Without doubts, dynamic pricing algorithms lie at the core of Uber and Lyft market success, especially since they solve a multitude of problems while simultaneously benefiting both the industries and the customers (at least, on paper). To fully understand the advantages of such an e-commerce practice, however, it may be helpful to figure out how the dynamic pricing works, to see its advantages and disadvantages, as well as to delve into the concrete business cases and the other industries where the technique makes an overreaching impact.
Directly speaking, dynamic pricing functions accordingly to some basic economic principles. If the relative supply becomes scarce and the demand is high, then there is an apparent need for raising the overall price to match the supply/demand curves. Because all of the businesses need constant revenue, dynamic pricing makes a perfect sense, especially in the long-term.
Dynamic pricing merely ensures that there is a constant supply of the demanded things (whether it is a physical product or a call for service) due to the incentive-based system. All the while, dynamic pricing also guarantees that all the involved parties receive the option, or a chance so to speak, of obtaining what they want, regardless of the possible circumstances.
As for the relative pros and cons, it’s vital to comprehend the notion that the seller usually wins: dynamic pricing algorithms ideally allow for maximizing the profits out of every single client. The seller can establish some discriminatory policies that are going to reflect his or her subjective overview of the market, even though the customers may realize that they are overpaying for the same solution, factually speaking. Such an approach may turn away some of the clients, yet still, allow the seller to receive the utmost benefit. Otherwise, if the demand for the product is relatively low, it’s still possible to generate some revenue by offering promotions for appreciating the general supply/demand chart. In such a scenario, it will be the customer who “gains” the most. Even though the real-life models may contain slightly more variables that influence the pricing, it always comes down to these rooting rules and principles.
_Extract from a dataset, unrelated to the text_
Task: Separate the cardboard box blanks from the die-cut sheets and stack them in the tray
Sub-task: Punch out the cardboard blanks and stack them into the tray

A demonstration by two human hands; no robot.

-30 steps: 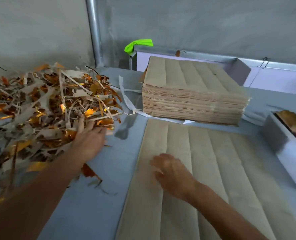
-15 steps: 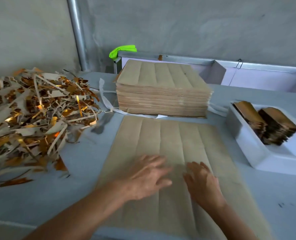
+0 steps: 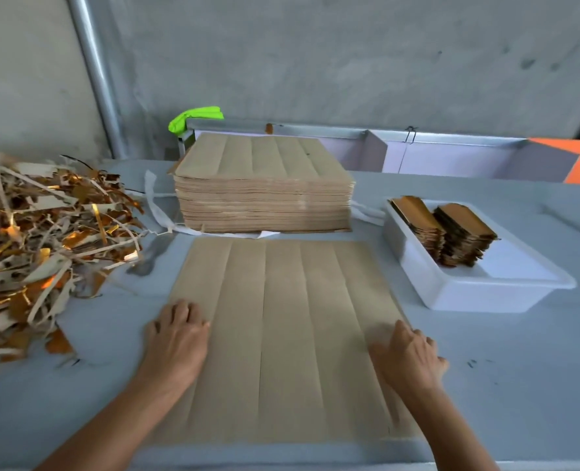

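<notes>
1. Die-cut sheet (image 3: pixel 281 334): one brown cardboard sheet lies flat at the middle of the desk's near edge, lengthwise score lines running away from the person.
2. Left hand (image 3: pixel 176 338): rests palm-down on the sheet's left edge, fingers loosely bent over the border; whether it grasps the edge cannot be told.
3. Right hand (image 3: pixel 407 355): lies on the sheet's right edge, fingers bent down over it; the frame is blurred there, so a grasp cannot be confirmed.
4. Stack of sheets (image 3: pixel 264 188): a thick pile of the same brown sheets sits just behind the flat sheet, toward the desk's far edge, with white strapping (image 3: pixel 156 205) trailing at its left base.
5. Tray (image 3: pixel 468 287): a white plastic tray stands at the right side of the desk, holding two leaning stacks of box blanks (image 3: pixel 444 229) with gold faces at its far end.
6. Scrap heap (image 3: pixel 43 239): a tangle of grey and gold offcut strips covers the desk's left side.
7. Desk (image 3: pixel 519 385): pale blue-grey surface with small dark marks at the right.
8. Room: a grey concrete wall (image 3: pixel 349 56) stands behind, with a metal pipe (image 3: pixel 94 73) rising at the left; a bright green object (image 3: pixel 196 117) sits on a metal frame beyond the stack.
</notes>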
In its entity, Uber relies extensively on machine learning (ML) to establish a robust and reliable dynamic pricing system. With the help of ML, Uber generates a future-aware forecast of multiple conditions of the market and uses a system that is very sensitive to external factors: these factors ultimately include the global news events, weather, historical data, holidays, time, traffic, etc.
However, what happens if there is not enough information for making a prediction? When there is little or no data at all, Uber exploits LSTM (long short-term memory) networks as well as deep learning models to predict the future stance of the market and even the “unexpected” events before they can happen.
To clarify, LSTM’s are building blocks for layers of a recurrent neural network (RNN), the one that allows information to persist. All of the LSTM’s are adapted for classifying, learning, and predicting time series, even if there are time lags between important events. By using LSTM’s, Uber ultimately allows itself to effectively calculate and analyze all of the needed variables to form a price that would reflect the current state of the market and optimize the overall experience.
Lyft, on the other hand, seems to combat the market share of Uber with its vision of dynamic pricing: instead of indefinitely appreciating the prices to meet the real market needs, Lyft positioned that fares should be somewhat fixed and relatively reflect the existing demand. To this end, the Lyft pricing algorithms uses machine learning to analyze multiple variables, such as traffic and weather, for instance, to ultimately determine the demand for the drivers. As a result, Lyft created two distinct features that shape the overall price. One of them, called the Prime Time, increases the fare at two hundred percent when there is a broad request for the rides out there. On the opposite, the Happy Hour, ultimately decreases the overall price up to 50% when there is a low demand for the trips.
The fuel industry is an ideal illustration of dynamic pricing and all of its implications. The price of petroleum-based fuels differs from place to place and is dependent on the popularity of a particular gas station, the oil prices, and the consumer buying power in some of the cases. In turn, it’s incredibly difficult to know in advance the cost of fuel on the day-to-day basis as it undergoes the permanent changes to ultimately meet the demand and adequately reflect the market’s needs.
The other pure example of dynamic pricing would be the airline industry where the prices can change in a matter of seconds. Sometimes, it’s not uncommon for the one-way tickets to exceed the cost of the round-trip or for the 2000-mile trip to be less expensive than its 200-mile counterpart. There are lots of variables to be analyzed to determine the reasons behind such a price formation, yet it’s clear that the airline industry is no exception in using dynamic pricing for benefitting the most in every single scenario.
Whether it is an entertainment, a hotel, a retail, a travel, or manufacturing industries, one can be confident that dynamic pricing algorithms are always in action due to its practicality and profitability.